Miss Jordan () was a national Beauty pageant in Jordan.

History
Miss Jordan was founded in 1959 and organized by Jihad Magazine under the directorship of John Halabi. It was an annual event held with the patronage of the Ministry of Tourism and Antiquities under Minister Ghaleb Barakat. Miss Jordan featured contestants from both Transjordan and West Bank which was at that time under Jordanian administration.
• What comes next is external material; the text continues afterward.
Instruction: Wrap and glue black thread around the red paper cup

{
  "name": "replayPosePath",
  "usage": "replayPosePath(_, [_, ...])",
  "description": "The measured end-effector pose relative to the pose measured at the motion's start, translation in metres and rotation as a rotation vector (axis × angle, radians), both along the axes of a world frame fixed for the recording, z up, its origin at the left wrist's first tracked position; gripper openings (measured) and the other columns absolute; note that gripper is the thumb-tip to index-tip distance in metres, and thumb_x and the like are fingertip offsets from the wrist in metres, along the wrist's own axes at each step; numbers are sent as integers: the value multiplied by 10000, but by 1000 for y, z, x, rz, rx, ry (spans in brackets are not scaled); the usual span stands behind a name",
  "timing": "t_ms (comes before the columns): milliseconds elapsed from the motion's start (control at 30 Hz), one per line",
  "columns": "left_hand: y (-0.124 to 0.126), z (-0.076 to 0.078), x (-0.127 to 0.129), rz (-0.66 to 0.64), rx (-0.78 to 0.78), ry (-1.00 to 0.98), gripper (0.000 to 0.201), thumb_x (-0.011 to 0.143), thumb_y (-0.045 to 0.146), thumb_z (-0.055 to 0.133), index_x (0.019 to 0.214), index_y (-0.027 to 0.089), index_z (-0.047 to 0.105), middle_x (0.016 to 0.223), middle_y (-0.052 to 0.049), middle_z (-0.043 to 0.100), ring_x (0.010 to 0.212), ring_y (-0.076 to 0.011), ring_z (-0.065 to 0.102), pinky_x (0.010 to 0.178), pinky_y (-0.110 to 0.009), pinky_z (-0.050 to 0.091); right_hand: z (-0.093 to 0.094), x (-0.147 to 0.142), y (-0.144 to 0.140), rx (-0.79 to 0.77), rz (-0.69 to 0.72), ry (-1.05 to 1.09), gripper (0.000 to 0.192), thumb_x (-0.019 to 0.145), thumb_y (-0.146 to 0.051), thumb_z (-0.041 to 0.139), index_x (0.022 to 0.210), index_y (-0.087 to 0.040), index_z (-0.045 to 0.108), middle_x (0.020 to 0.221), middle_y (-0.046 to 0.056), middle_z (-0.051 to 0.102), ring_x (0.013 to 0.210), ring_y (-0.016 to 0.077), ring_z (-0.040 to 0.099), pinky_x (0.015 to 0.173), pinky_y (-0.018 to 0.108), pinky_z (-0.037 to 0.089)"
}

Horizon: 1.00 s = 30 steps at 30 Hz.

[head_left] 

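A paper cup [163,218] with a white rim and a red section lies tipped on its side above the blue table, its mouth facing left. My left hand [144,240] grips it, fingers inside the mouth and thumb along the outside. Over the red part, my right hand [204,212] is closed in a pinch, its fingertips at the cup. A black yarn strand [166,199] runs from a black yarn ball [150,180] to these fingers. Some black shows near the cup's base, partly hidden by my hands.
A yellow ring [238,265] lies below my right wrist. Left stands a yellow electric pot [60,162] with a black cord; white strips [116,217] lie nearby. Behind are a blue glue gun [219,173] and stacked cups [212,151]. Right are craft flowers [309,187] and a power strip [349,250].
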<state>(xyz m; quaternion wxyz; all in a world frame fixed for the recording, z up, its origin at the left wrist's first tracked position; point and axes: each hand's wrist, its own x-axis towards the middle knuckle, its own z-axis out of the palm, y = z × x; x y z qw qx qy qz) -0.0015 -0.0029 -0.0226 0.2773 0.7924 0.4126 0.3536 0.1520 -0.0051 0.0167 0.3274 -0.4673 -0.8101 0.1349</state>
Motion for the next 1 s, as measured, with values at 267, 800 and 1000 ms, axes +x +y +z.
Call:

Usually, two titles were awarded at the pageant - "Miss Jordan" and the runner-up "Queen of Elegance". From 1959 to 1964, the pageant took place at the Hotel Philadelphia in Amman and was later moved in 1965 to Hotel Panorama in the city of Beit Jala in West Bank.  Ufemia Rizk née Jabaji became the first Miss Jordan 1959. The pageant became the national franchisee of Miss World in 1959 and sent the first ever international representative from Jordan to Miss World the same year.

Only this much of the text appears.